Collection entries
╔══
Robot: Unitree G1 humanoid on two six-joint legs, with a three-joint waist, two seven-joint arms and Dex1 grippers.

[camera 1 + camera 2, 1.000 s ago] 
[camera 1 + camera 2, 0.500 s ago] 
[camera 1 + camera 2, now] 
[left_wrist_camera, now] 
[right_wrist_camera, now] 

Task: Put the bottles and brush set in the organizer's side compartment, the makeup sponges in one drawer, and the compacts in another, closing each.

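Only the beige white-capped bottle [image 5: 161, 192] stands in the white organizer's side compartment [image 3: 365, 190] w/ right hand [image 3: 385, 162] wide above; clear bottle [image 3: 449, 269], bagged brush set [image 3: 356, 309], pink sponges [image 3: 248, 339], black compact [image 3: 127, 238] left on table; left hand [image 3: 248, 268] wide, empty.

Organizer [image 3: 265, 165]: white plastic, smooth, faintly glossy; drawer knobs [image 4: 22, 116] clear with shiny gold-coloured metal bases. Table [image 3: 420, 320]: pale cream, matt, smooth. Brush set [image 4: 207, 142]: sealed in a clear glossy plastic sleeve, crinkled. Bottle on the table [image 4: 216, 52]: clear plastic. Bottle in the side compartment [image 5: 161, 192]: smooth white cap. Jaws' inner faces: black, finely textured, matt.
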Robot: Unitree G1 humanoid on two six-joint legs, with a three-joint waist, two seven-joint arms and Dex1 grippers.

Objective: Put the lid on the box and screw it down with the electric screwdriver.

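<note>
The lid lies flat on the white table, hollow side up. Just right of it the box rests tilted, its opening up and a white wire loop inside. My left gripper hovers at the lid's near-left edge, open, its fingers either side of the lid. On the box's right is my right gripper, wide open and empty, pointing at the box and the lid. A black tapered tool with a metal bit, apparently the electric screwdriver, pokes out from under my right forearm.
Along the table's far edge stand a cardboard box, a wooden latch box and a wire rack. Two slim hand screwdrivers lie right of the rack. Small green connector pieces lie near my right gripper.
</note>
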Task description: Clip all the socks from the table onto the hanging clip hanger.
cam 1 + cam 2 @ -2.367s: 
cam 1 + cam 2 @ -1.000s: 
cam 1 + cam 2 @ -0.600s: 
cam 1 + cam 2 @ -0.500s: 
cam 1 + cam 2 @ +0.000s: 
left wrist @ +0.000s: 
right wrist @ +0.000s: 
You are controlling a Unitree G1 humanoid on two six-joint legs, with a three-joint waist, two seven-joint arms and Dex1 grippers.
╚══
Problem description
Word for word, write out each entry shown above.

Output below
Robot: Unitree G1 humanoid on two six-joint legs, with a three-joint waist, two seven-joint arms and Dex1 grippers.

[camera 1 + camera 2, 1.000 s ago] 
[camera 1 + camera 2, 0.500 s ago] 
[camera 1 + camera 2, now] 
[left_wrist_camera, now] 
[right_wrist_camera, now] 

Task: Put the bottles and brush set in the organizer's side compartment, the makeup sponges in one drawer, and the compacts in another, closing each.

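Only the beige white-capped bottle [image 5: 161, 192] stands in the white organizer's side compartment [image 3: 365, 190] w/ right hand [image 3: 385, 162] wide above; clear bottle [image 3: 449, 269], bagged brush set [image 3: 356, 309], pink sponges [image 3: 248, 339], black compact [image 3: 127, 238] left on table; left hand [image 3: 248, 268] wide, empty.

Organizer [image 3: 265, 165]: white plastic, smooth, faintly glossy; drawer knobs [image 4: 22, 116] clear with shiny gold-coloured metal bases. Table [image 3: 420, 320]: pale cream, matt, smooth. Brush set [image 4: 207, 142]: sealed in a clear glossy plastic sleeve, crinkled. Bottle on the table [image 4: 216, 52]: clear plastic. Bottle in the side compartment [image 5: 161, 192]: smooth white cap. Jaws' inner faces: black, finely textured, matt.
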Robot: Unitree G1 humanoid on two six-joint legs, with a three-joint waist, two seven-joint arms and Dex1 grippers.

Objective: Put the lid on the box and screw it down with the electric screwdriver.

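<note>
The lid lies flat on the white table, hollow side up. Just right of it the box rests tilted, its opening up and a white wire loop inside. My left gripper hovers at the lid's near-left edge, open, its fingers either side of the lid. On the box's right is my right gripper, wide open and empty, pointing at the box and the lid. A black tapered tool with a metal bit, apparently the electric screwdriver, pokes out from under my right forearm.
Along the table's far edge stand a cardboard box, a wooden latch box and a wire rack. Two slim hand screwdrivers lie right of the rack. Small green connector pieces lie near my right gripper.
</note>
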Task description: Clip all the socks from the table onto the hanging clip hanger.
cam 1 + cam 2 @ -2.367s: 
cam 1 + cam 2 @ -1.000s: 
cam 1 + cam 2 @ -0.600s: 
cam 1 + cam 2 @ -0.500s: 
cam 1 + cam 2 @ +0.000s: 
left wrist @ +0.000s: 
right wrist @ +0.000s: 
You are controlling a Unitree G1 humanoid on two six-joint legs, with a three-joint waist, two seven-joint arms and Dex1 grippers.

Nothing remains to be done, and the exercise is complete.